Expansion plans by cannabis LP Organigram Holdings (Organigram Holdings Stock Quote, Chart TSX:OGI) are more proof of the company’s abilities, says analyst Rahul Sarugaser with Paradigm Capital, who in an update to clients on Tuesday reiterated his “Buy” recommendation and target range of $11.50 to $17.50.
Moncton-based Organigram on Tuesday announced it has received expanded licensing from Health Canada for an additional 163,000 square feet of cultivation space, which will go towards opening up 63 additional cultivation rooms as part of the company’s planned Phase 4A and 4B expansion. The expansion will allow for an additional 53,000 kg of annual growing capacity to the company’s current 36,000 kg per year capacity.
Saruagser views the event as further proof of Organigram’s strengths.
“We see this as testament to OGI’s foundation of operational and technological excellence. OGI’s established and escalating medical and adult-use consumer base, its multiplicity of forward-thinking strategic partnerships and collaborations, its innovative and meticulous cultivation methodologies, and its industry-leading product quality, cost of goods, and pricing, in our view, set this company in bold relief against its peers in the cannabis arena,” says Sarugaser.

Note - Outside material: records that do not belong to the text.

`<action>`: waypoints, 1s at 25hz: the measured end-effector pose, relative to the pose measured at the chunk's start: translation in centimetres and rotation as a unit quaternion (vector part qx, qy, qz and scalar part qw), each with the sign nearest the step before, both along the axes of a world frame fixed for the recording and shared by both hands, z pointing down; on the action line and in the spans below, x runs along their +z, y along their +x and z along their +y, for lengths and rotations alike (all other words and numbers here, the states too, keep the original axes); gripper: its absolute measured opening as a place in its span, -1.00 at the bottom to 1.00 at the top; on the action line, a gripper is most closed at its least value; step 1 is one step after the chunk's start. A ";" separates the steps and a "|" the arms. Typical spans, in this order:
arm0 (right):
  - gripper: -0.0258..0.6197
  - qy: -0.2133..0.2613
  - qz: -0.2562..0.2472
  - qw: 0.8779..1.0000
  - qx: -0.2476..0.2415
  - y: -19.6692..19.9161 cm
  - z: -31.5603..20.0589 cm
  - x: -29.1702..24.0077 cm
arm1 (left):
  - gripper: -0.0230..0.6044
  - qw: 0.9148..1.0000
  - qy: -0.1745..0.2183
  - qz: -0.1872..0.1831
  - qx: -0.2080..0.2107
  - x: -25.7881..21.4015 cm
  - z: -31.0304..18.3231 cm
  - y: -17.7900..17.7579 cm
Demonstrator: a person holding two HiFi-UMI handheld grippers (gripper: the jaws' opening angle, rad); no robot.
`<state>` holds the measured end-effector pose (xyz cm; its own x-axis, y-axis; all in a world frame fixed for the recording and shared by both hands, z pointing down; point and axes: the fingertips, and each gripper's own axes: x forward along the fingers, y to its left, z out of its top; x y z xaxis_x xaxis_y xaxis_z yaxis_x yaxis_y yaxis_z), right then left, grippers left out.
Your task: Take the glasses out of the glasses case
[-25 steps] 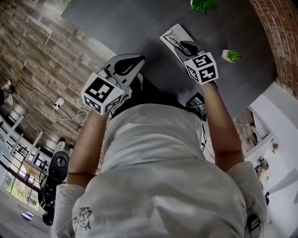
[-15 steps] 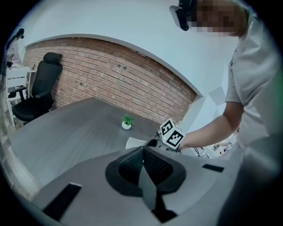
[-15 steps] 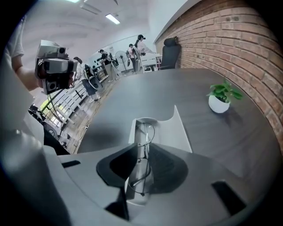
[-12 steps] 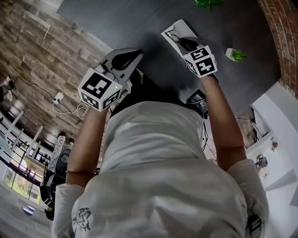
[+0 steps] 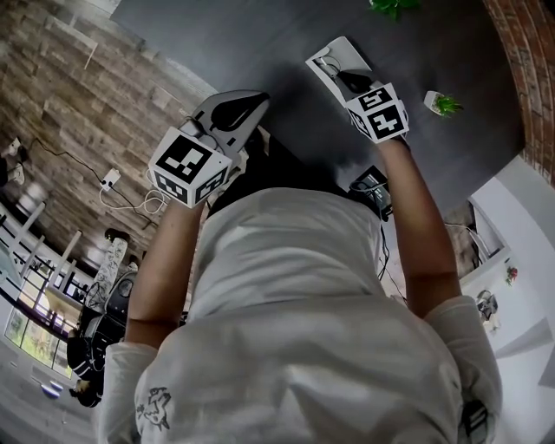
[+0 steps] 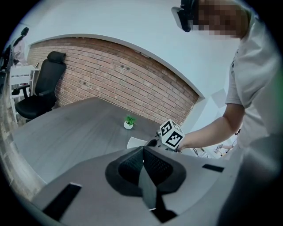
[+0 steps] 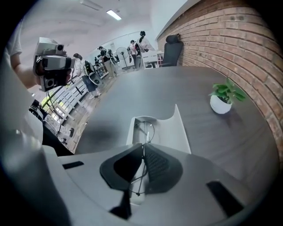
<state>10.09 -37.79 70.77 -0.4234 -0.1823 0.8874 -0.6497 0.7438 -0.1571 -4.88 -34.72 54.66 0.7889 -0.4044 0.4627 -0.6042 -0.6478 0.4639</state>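
An open white glasses case point(image 5: 340, 52) lies on the dark table point(image 5: 251, 39), seen close in the right gripper view as the case point(image 7: 177, 128). Thin wire-framed glasses point(image 7: 146, 128) rest in its tray. My right gripper point(image 7: 142, 152) points steeply down over the case; its jaws are closing, and the wire frame runs up between the pads, which pinch it. In the head view the right gripper point(image 5: 349, 81) covers the case's near end. My left gripper point(image 6: 142, 155) is shut and empty, held in the air left of the case, above the table's near edge.
A small potted plant point(image 7: 224, 99) in a white pot stands to the right of the case, near the brick wall; in the head view the plant point(image 5: 438, 103) is near the table's right edge. A second plant point(image 5: 392, 5) sits at the far edge. An office chair point(image 6: 42, 90) stands beyond the table.
My right gripper has sunk a little onto the near end of the case. The left gripper has stayed in place.
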 end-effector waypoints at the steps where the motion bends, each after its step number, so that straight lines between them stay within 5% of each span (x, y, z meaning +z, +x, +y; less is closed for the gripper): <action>1: -0.86 0.004 0.003 1.000 -0.001 0.1 -0.1 -0.2 | -0.89 1.000 0.002 0.000 -0.002 -0.2 0.0 -0.1; 14: -0.88 0.054 0.049 0.997 -0.016 0.5 -0.5 -3.2 | -0.89 0.999 0.034 -0.001 -0.020 -3.3 1.5 -2.9; 25: -0.87 0.123 0.038 0.991 -0.025 0.4 2.4 -10.1 | -0.89 0.994 0.097 -0.005 -0.039 -9.0 5.5 -3.3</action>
<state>10.54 -35.36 60.66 -0.3708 -0.3779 0.8484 -0.6143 0.7849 0.0812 -8.22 -29.19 45.64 0.7470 -0.5473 0.3774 -0.6606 -0.6750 0.3287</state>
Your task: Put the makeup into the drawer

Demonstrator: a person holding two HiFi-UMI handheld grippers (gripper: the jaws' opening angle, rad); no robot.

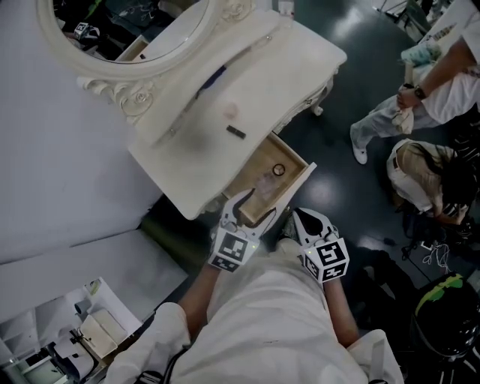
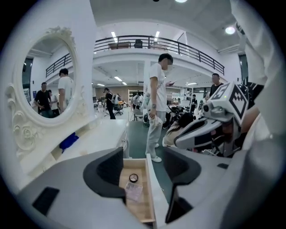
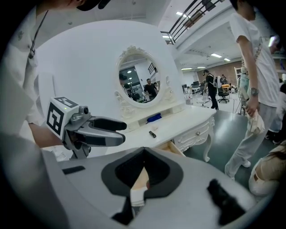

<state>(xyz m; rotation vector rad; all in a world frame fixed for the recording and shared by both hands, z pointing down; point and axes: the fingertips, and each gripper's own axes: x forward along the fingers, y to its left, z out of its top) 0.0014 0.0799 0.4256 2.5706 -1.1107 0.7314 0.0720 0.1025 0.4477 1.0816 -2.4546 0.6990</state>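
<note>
- The clear makeup packet (image 1: 264, 184) lies flat on the floor of the open drawer (image 1: 291, 196), with a small dark-rimmed round piece (image 1: 278, 170) just beyond it, further in towards the dressing table (image 1: 187, 150).
- The left gripper view shows the packet (image 2: 133, 191) as a pale, glossy rectangle whose long side runs roughly along the drawer's (image 2: 139, 208) length; the head view shows only a blur.
- The drawer is bare light wood inside and white outside.
- The left gripper (image 1: 247, 207) hangs over the drawer's front end with its jaws apart and nothing in them.
- The right gripper (image 1: 297, 216) is beside it; its own view shows the right gripper (image 3: 144, 172) with dark pads pressed together, empty.
- On the smooth white tabletop lies a small dark bar (image 1: 235, 132), and a blue item (image 1: 212, 79) lies on the shelf below the carved oval mirror (image 1: 135, 22).
</note>
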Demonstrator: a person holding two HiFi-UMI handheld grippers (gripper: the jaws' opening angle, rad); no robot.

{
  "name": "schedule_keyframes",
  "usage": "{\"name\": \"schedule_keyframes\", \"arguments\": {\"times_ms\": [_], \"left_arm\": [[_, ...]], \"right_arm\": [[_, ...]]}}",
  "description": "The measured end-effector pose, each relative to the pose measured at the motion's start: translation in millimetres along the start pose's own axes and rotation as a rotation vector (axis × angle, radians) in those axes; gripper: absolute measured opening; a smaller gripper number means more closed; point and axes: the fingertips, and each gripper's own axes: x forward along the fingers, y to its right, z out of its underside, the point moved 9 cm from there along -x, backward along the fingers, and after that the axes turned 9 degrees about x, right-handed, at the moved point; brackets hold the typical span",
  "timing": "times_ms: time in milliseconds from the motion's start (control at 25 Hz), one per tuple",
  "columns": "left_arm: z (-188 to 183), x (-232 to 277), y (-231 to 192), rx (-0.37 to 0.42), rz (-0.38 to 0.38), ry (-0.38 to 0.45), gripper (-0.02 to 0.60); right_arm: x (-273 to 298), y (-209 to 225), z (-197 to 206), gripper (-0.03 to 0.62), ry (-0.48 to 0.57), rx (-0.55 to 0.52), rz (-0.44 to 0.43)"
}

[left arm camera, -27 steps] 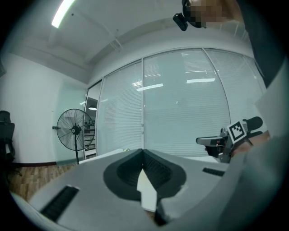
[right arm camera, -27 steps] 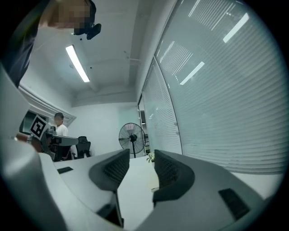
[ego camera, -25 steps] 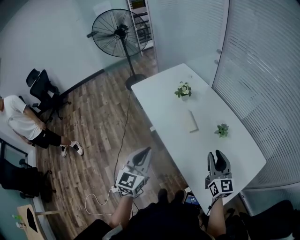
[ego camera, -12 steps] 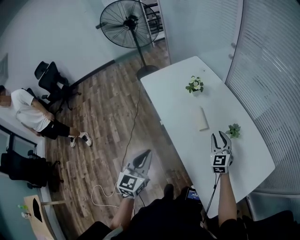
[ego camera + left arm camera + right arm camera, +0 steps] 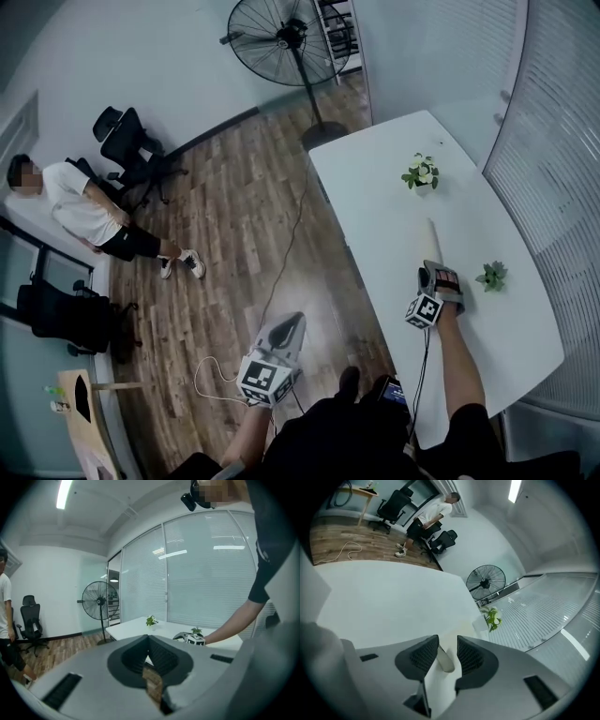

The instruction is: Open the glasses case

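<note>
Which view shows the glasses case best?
The right gripper view: the glasses case lies close, its rounded end between the right gripper's jaws, which have just opened wider. The head view shows it small and pale on the table. The left gripper view does not show it clearly.

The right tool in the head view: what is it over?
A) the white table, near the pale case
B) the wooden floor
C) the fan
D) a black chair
A: the right tool sits over the white table, its open jaws pointing at the pale case just ahead.
</note>
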Motion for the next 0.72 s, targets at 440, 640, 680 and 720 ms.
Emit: {"name": "schedule_keyframes", "arguments": {"times_ms": [440,640,680,720], "left_arm": [[2,-1,-6,0.013,-0.007,-0.012,-0.008],[1,-2,-12,0.014,-0.017,-0.013,-0.008],[1,-1,-12,0.014,-0.019,-0.013,-0.008],[0,0,-12,0.014,-0.020,-0.013,-0.008]], "right_arm": [[14,-4,-13,0.143,0.009,-0.038,-0.004],[17,-4,-11,0.133,-0.008,-0.021,-0.006],[17,-3,-11,0.114,-0.008,-0.011,0.000],[16,-2,-10,0.068,-0.008,0.003,0.006]]}}
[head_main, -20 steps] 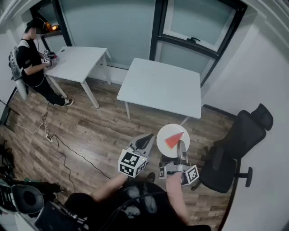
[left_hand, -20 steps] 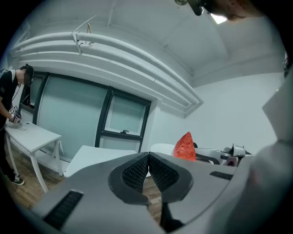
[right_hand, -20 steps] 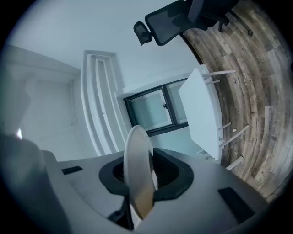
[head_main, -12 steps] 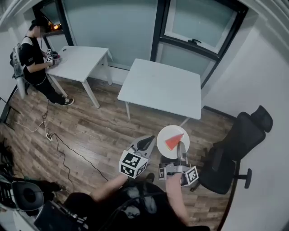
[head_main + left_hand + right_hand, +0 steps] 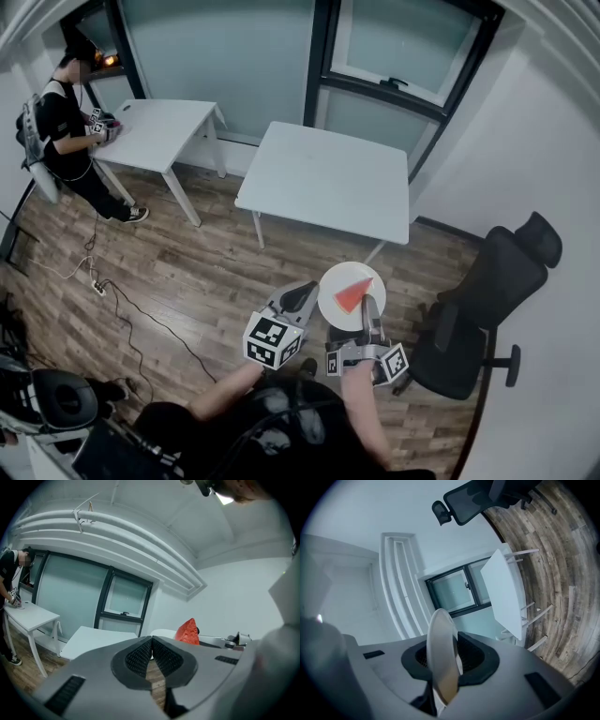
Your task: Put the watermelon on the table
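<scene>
1. A watermelon wedge is carried on a white plate, whose near rim is clamped by the right tongs.
2. The left tongs are pressed together, empty, just beside the plate.
3. The white tabletop lies straight ahead, beyond the plate and apart from it.
4. No readable writing is seen.

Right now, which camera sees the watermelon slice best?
The head view: it looks down on the whole watermelon slice on the white plate. The left gripper view shows it side-on. The right gripper view shows only the plate's edge, no watermelon.
</scene>
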The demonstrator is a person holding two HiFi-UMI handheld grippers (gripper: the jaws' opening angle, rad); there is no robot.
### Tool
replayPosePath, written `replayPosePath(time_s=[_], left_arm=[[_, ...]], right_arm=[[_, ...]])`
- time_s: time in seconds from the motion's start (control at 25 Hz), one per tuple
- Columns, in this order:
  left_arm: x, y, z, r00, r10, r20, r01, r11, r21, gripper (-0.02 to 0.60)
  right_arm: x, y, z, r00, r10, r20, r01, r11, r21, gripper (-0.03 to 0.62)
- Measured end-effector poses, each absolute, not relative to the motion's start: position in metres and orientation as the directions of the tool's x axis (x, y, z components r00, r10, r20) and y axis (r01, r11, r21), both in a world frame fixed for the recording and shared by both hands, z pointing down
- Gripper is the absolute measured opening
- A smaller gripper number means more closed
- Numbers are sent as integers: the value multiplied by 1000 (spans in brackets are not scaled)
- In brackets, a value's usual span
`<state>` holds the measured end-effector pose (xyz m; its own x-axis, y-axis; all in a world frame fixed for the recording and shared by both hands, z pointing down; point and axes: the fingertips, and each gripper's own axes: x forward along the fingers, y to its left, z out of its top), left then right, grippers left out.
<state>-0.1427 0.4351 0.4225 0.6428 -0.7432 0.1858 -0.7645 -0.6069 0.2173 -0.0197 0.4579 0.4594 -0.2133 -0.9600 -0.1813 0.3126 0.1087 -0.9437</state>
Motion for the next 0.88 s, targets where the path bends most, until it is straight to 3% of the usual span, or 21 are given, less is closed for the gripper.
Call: replayPosePath(time_s=[0.44, 0.88], left_arm=[[-107, 419, 421, 600, -782, 170, -798, -566, 209, 5], [-95, 362, 443, 608, -766, 208, -791, -563, 240, 6]], right_arm=[[19, 440, 463, -272, -950, -152, 268, 77, -960, 72], [39, 386, 492, -231, -967, -111, 307, 36, -951, 72]])
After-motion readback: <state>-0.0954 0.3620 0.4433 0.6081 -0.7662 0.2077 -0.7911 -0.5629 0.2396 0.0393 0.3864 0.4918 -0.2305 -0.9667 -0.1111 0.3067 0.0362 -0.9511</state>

The analyst says that while his conservative estimate has OGI’s expansion coming fully online by the fourth quarter of 2020, management has guided for full production by the end of 2019. Sarugaser thinks Organigram will generate revenue and EBITDA in fiscal 2019 of $65.2 million and $32.7 million, respectively and revenue and EBITDA in fiscal 2020 of $177.3 million and $73.5 million, respectively.
His target range translates to a potential return of 49 per cent at the time of publication.